指導員輕撫著我的后頸,他的聲音平緩且柔和,帶著一絲無法忽視的誘導。
我聽到他問:“你要做什么?”而后聽到自己回答:“我要殺了那個女人。”
我看到自己走過空無一人的走廊,消防斧掠過半空,劃爛了墻上的畫框。我跟著女人的步伐走過一間間布滿灰塵的房間,直到推開走廊盡頭的兒童房,將她砍死在地上。
我看到她的鮮血漫過我的鞋尖。
指導員安撫我的動作停頓了一下,他低下頭,額頭低著我的額頭,將我的視線牢牢囚禁在他的瞳孔里。
“聽著,”他說,“校醫院給我們打的那些破玩意確實會讓我們做噩夢,但那些噩夢十有**都是假的。你沒必要太拘泥夢里的東西,畢竟現在這種法治社會,別說殺人了,你就是去人家家門口逛兩圈,都會被正義的警察叔叔抓起來。”
“可那個女人被殺了。”我說。
指導員搖頭:“那是你的幻覺。”
“那不是我的幻覺,”我看著他的眼睛,“那不是幻覺,她就死在我的房間里。”
“當我躲在床底下瑟瑟發抖的時候,她就死在屬于我的那個房間里。”
“我可以欺騙任何人,可以欺騙我自己。”
“可我不會騙你。”
我拉著指導員的手,蓋上了他那雙明亮的眼睛。
“我不會騙你,那些令我恐懼的噩夢,都曾經真實地發生在被我遺忘的過去里。”
“只不過換了個角度,重新出現在我眼前。”
……
門上的銅鈴發出清脆的聲響。
印桐從回憶中抽出思緒,聞聲看向半開的店門。享用完下午茶的一家三口正有說有笑地離開他的甜品屋,不遠處的馬路對面停下了一輛懸浮車,有個穿著白大褂的醫生被人從車門里一腳踹了出來。
那人看上去有幾分眼熟,亂糟糟的自來卷下藏著一張昏昏欲睡的娃娃臉。印桐撐著腦袋趴在吧臺上,隔著高矮胖瘦各具風姿的玻璃杯看著他跑過人來人往的商業街,思緒在回憶中繞了個來回,直到對方推開門,才堪堪想起他的姓名來。

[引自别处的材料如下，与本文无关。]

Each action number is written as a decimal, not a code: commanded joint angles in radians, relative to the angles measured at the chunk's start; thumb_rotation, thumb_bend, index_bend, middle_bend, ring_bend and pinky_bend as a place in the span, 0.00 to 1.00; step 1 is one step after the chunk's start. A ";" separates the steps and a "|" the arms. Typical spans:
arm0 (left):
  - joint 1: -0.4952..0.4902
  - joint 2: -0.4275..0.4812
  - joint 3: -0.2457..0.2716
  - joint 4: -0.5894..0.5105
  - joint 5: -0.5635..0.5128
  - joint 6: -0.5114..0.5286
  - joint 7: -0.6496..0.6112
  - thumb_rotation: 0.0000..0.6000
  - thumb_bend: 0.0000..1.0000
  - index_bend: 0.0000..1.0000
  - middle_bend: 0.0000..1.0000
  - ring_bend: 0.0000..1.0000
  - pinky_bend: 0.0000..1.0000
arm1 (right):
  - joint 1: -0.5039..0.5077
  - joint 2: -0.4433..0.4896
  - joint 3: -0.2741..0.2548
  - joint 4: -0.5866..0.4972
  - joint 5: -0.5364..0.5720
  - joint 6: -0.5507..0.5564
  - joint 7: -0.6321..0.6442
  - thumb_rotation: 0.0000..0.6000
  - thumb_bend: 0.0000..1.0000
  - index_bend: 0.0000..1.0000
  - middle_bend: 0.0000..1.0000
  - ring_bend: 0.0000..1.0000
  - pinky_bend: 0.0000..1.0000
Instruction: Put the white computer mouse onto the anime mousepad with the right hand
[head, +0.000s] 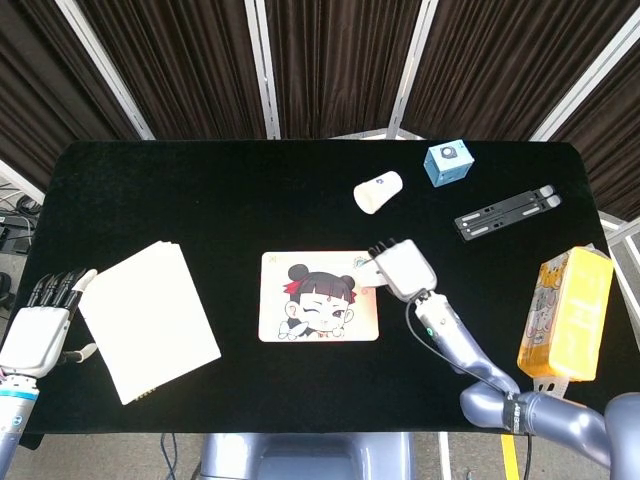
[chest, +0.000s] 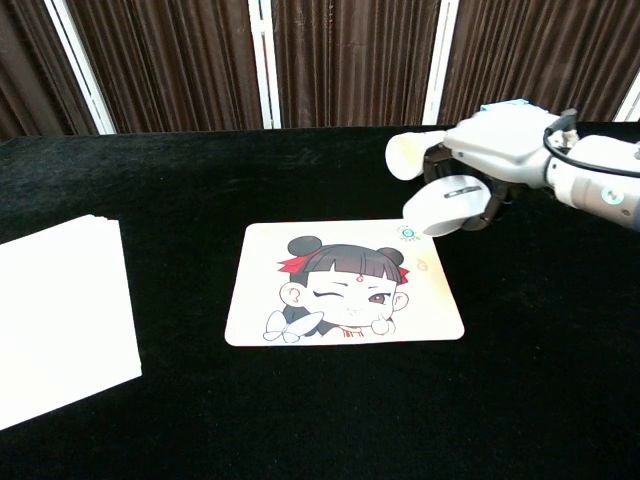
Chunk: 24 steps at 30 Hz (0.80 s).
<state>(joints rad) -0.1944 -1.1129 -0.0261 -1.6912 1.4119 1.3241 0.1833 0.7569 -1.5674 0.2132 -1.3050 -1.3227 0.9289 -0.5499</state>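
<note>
My right hand (head: 400, 268) (chest: 497, 150) grips the white computer mouse (chest: 445, 205) from above and holds it in the air over the right edge of the anime mousepad (head: 318, 296) (chest: 343, 281). From the head view only a sliver of the mouse (head: 366, 279) shows at the hand's left side. The mousepad lies flat at the table's middle, printed with a winking girl. My left hand (head: 38, 325) rests off the table's left edge with its fingers apart, holding nothing.
A stack of white paper (head: 148, 318) (chest: 58, 315) lies at the left. A tipped white cup (head: 378, 191) (chest: 417, 153), a blue box (head: 448, 161) and a black bracket (head: 507, 211) sit at the back right. A yellow carton (head: 564, 313) lies on the right edge.
</note>
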 joint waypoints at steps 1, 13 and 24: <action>-0.001 0.004 -0.001 -0.003 -0.010 -0.008 -0.004 1.00 0.12 0.00 0.00 0.00 0.00 | 0.076 -0.010 -0.040 0.102 -0.125 -0.052 0.099 1.00 0.26 0.64 0.60 0.43 0.64; -0.008 0.018 -0.003 -0.021 -0.042 -0.042 -0.022 1.00 0.12 0.00 0.00 0.00 0.00 | 0.229 -0.060 -0.136 0.248 -0.362 -0.085 0.415 1.00 0.24 0.65 0.60 0.43 0.63; -0.011 0.026 -0.003 -0.031 -0.065 -0.057 -0.011 1.00 0.12 0.00 0.00 0.00 0.00 | 0.303 -0.141 -0.245 0.367 -0.556 0.064 0.658 1.00 0.24 0.65 0.60 0.43 0.62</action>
<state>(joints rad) -0.2058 -1.0870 -0.0290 -1.7222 1.3476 1.2678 0.1715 1.0405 -1.6845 -0.0058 -0.9728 -1.8450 0.9622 0.0745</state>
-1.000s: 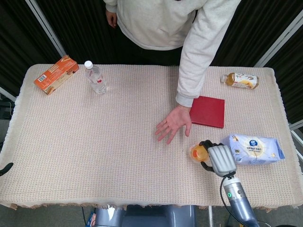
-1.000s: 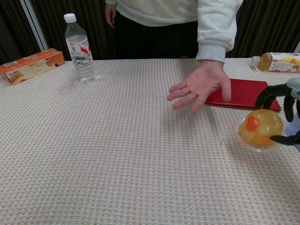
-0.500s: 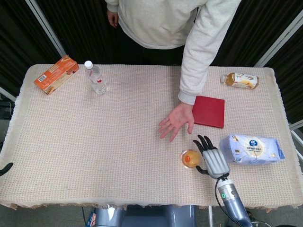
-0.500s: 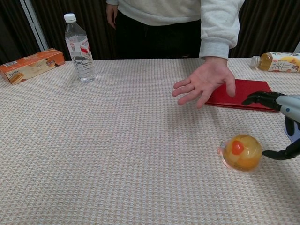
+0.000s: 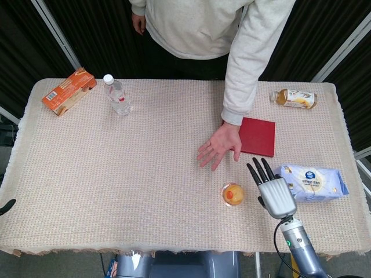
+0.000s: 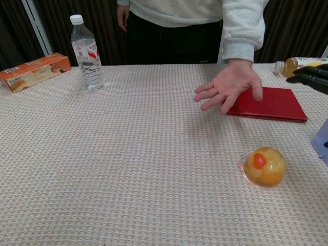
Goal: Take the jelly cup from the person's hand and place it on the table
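Jelly cup (image 5: 233,194) sits on the worktop (image 5: 116,174), tipped on its side with the clear dome facing the chest camera and the orange fruit showing inside. It lies near the right front part of the cloth, just in front of the person's hand (image 5: 219,146) and apart from it, so the handover looks complete and the placing step appears done. The right hand (image 5: 271,188) is just beside the cup on its right, not touching it, with its fingers spread and straight and nothing in its grasp. In the chest view only dark fingertips (image 6: 310,76) show at the right edge, above the red book (image 6: 266,103). The blue and white packet (image 5: 313,182) lies right beside that hand, on its outer side.

What remains, as I judge it, is only to draw the right arm away without brushing the cup, which could roll on its rounded side, or the packet. The left hand shows in neither view.
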Controlling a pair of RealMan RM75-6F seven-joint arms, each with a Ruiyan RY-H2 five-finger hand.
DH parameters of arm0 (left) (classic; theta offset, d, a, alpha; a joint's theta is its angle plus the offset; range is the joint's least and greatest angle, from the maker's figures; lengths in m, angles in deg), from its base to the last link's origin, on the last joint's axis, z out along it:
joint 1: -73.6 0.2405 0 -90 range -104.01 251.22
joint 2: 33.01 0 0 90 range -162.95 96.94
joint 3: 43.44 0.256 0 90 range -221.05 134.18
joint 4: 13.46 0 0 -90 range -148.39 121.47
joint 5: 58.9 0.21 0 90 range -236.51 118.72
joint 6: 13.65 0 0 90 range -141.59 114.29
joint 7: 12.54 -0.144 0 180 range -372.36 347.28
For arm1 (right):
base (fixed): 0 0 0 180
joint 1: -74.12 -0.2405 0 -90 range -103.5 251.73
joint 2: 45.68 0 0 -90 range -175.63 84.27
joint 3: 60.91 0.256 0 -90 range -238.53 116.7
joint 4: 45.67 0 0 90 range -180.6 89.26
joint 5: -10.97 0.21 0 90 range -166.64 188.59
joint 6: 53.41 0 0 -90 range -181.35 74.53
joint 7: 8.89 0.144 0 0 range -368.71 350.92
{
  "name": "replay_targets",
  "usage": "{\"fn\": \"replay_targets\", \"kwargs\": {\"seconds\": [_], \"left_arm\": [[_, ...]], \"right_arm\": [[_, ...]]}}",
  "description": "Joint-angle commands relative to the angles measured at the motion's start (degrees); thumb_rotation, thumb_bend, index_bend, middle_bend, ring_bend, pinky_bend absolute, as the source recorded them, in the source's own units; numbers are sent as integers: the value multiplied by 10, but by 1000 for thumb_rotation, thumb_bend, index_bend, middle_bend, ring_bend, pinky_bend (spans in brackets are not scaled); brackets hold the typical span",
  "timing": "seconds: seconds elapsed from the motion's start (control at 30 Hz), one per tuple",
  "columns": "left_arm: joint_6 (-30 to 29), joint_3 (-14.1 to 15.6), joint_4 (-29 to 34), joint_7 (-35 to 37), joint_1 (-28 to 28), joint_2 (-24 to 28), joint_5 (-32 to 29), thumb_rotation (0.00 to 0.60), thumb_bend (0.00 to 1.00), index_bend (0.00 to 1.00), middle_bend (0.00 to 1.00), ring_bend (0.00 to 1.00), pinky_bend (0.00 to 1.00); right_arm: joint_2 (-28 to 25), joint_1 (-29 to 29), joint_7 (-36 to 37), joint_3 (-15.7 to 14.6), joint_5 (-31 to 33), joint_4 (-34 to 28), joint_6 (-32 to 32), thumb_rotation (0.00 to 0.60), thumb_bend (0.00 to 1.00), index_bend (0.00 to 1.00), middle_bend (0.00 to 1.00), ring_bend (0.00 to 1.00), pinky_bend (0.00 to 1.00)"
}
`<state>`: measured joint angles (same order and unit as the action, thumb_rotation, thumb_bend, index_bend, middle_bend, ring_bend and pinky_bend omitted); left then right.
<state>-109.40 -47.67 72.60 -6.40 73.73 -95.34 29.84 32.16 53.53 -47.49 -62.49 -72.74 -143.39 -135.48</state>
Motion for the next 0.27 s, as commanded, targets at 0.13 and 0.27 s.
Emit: {"fn": "replay_targets", "kwargs": {"seconds": [0.13,0.27], "left_arm": [[-2,1,0,0,0,0,3,600,0,35,0,0,0],[-2,2,0,-2,0,0,5,600,0,35,0,0,0]], "right_arm": [[-36,11,16,18,-15,-34,-32,600,104,44,0,0,628],[-58,16,30,28,-10,-54,-36,600,104,43,0,0,628]]}}
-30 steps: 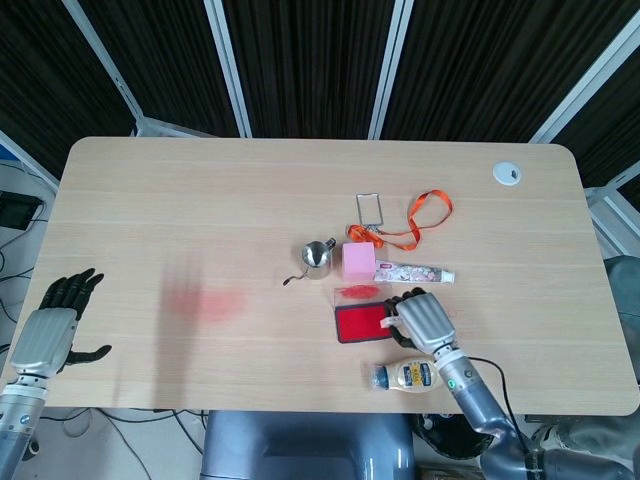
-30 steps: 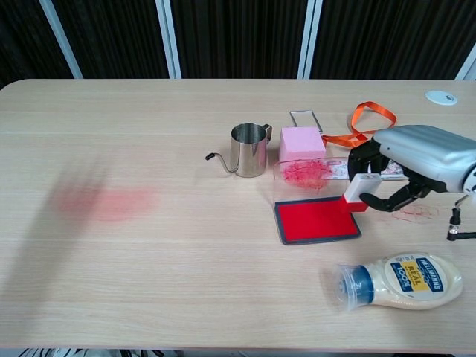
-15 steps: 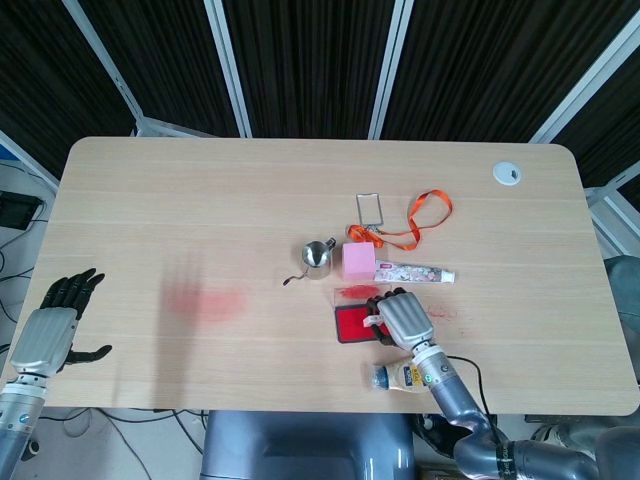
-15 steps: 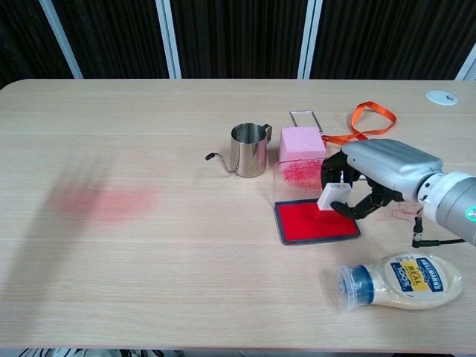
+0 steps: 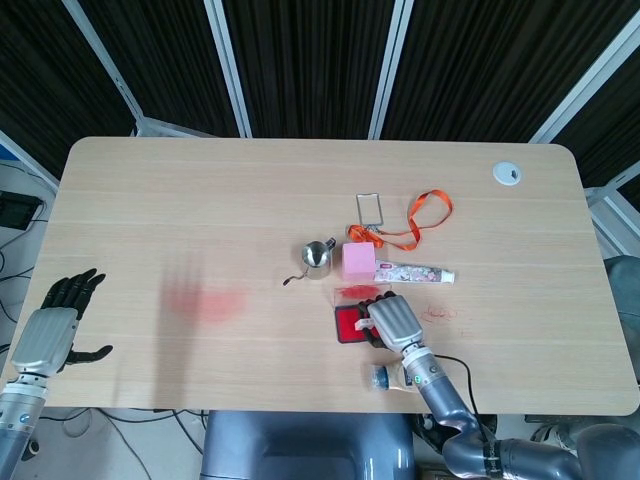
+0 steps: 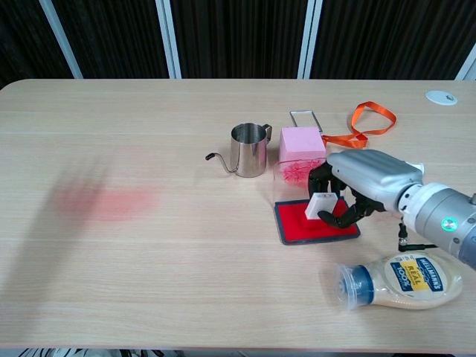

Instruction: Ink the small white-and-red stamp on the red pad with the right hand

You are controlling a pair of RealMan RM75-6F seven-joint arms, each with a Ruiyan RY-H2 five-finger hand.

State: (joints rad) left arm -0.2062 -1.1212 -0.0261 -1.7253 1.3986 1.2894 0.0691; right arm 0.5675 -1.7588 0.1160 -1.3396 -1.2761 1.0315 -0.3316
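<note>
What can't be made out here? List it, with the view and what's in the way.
- Whether the stamp touches the red pad: its base sits behind the right hand in chest view; in head view the hand hides the stamp.
- Toothpaste tube print: too small in head view; hidden behind the hand in chest view.
- Mayonnaise bottle: mostly under the forearm in head view.
- Left hand: outside chest view.

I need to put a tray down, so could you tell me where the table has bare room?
The wide stretch left of the steel pitcher is bare apart from a red smear. It is crowded around the red pad, pink block and mayonnaise bottle.
</note>
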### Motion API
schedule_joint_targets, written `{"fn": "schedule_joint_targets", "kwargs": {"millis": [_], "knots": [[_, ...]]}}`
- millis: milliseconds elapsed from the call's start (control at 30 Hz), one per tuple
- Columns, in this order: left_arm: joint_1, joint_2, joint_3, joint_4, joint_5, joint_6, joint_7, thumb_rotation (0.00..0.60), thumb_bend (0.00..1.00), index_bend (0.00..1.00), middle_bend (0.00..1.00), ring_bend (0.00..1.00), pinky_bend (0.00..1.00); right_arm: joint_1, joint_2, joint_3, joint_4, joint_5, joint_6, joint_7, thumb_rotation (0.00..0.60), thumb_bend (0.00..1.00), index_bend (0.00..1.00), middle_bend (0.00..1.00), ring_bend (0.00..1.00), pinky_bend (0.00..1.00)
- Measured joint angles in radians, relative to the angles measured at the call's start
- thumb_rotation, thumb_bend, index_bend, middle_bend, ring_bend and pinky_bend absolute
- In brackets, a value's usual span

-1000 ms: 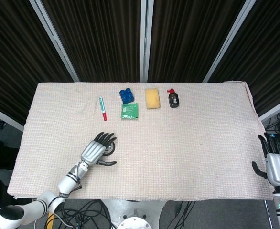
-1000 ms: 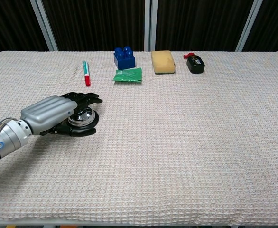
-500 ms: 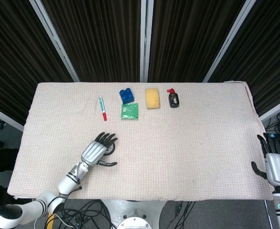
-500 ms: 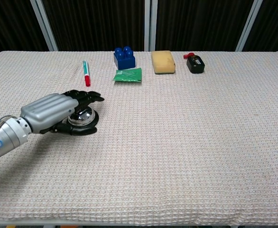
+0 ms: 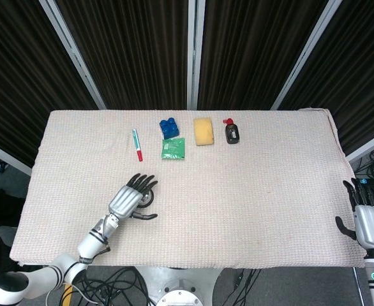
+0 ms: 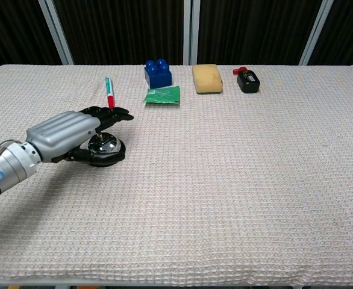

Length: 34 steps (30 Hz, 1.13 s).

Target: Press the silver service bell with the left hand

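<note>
The silver service bell [image 6: 105, 147] on its black base sits on the cloth at the left front; in the head view the bell [image 5: 147, 199] peeks out from under my fingers. My left hand [image 6: 68, 132] [image 5: 128, 199] hovers flat over it, palm down, fingers spread and raised a little above the dome, thumb low beside the base. It holds nothing. My right hand [image 5: 370, 223] shows only in the head view, at the table's right front corner, fingers apart and empty.
Along the far side lie a green and red marker [image 6: 109, 93], a blue toy block [image 6: 158, 73], a green packet [image 6: 162, 95], a yellow sponge [image 6: 206, 78] and a small black bottle with a red cap [image 6: 247, 79]. The beige waffle cloth [image 6: 237, 180] covers the table.
My left hand has lifted off the bell, its fingers rising and shifting slightly away from me, so more of the dome shows. The right hand has not moved.
</note>
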Motion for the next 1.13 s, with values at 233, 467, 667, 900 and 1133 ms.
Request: {"fn": "schedule_joint_targets", "kwargs": {"millis": [233, 467, 667, 900, 1133], "knots": [[0.009, -0.006, 0.013, 0.012, -0.019, -0.037, -0.004, 0.0, 0.0, 0.0, 0.0, 0.0, 0.0, 0.0, 0.0, 0.002, -0.001, 0.003, 0.002, -0.001, 0.6, 0.24, 0.0, 0.0, 0.0, 0.0], [-0.005, 0.036, -0.031, -0.057, -0.018, 0.028, 0.022, 0.0, 0.0, 0.0, 0.0, 0.0, 0.0, -0.003, 0.0, 0.002, 0.001, -0.002, 0.009, 0.005, 0.6, 0.24, 0.0, 0.0, 0.0, 0.0], [0.029, 0.132, -0.062, -0.194, -0.047, 0.098, 0.121, 0.0, 0.0, 0.0, 0.0, 0.0, 0.0, -0.004, -0.001, 0.004, 0.007, -0.003, 0.013, 0.013, 0.6, 0.24, 0.0, 0.0, 0.0, 0.0], [0.19, 0.339, -0.037, -0.433, -0.096, 0.247, 0.274, 0.0, 0.0, 0.0, 0.0, 0.0, 0.0, -0.003, -0.013, 0.004, 0.032, -0.005, 0.011, 0.019, 0.6, 0.24, 0.0, 0.0, 0.0, 0.0], [0.355, 0.47, 0.002, -0.536, -0.129, 0.408, 0.31, 0.0, 0.0, 0.0, 0.0, 0.0, 0.0, -0.001, -0.029, -0.003, 0.038, -0.015, 0.01, 0.008, 0.6, 0.24, 0.0, 0.0, 0.0, 0.0]]}}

醫生名叫童書遙,長得十分對得起自己gay里gay氣的名字。這家伙是他的老熟人,當年Christie帶他看精神科的時候就是這位坐得診,是個不到二十分鐘打了七八個哈欠的特困戶。
童庸醫年方四六,大學畢業研究生在讀,專業技術不精,但醫術是祖傳的活計。他年齡不大,平日里卻幾乎忙得腳不沾地,Christie偶爾會帶印桐去他那做個檢查,如果不預約,根本見不到人。
——前兩天他被燙傷的時候,就是童書遙給他找的藥膏。
年輕的小醫生踩著木地板雄赳赳氣昂昂走進來,像個得勝歸來的將軍一樣居高臨下地看了印桐半晌,而后委屈巴巴地一聲哭嚎,抻著雙手撲倒在吧臺上。
“三杯紅茶不加糖,非常感謝。”
印小老板調奶茶的手一頓,眨著眼睛仿佛看見了什么新人類:“這回不喝布丁奶茶了?”
“我想喝,”童書遙臉朝下貼在臺面上,一句話唱出了三五個音,生怕印桐體會不到他內心的凄苦惆悵,“老大說奶茶長肉,我的體脂已經超過正常人的標準了,再喝下去就讓我抱著大體老師*去樓下跑圈。”
印桐想了一下那個場景,安慰地擼了把童庸醫毛絨絨的腦袋:“那樣也挺好,搞不好還能成為你們科室的靈異傳說。”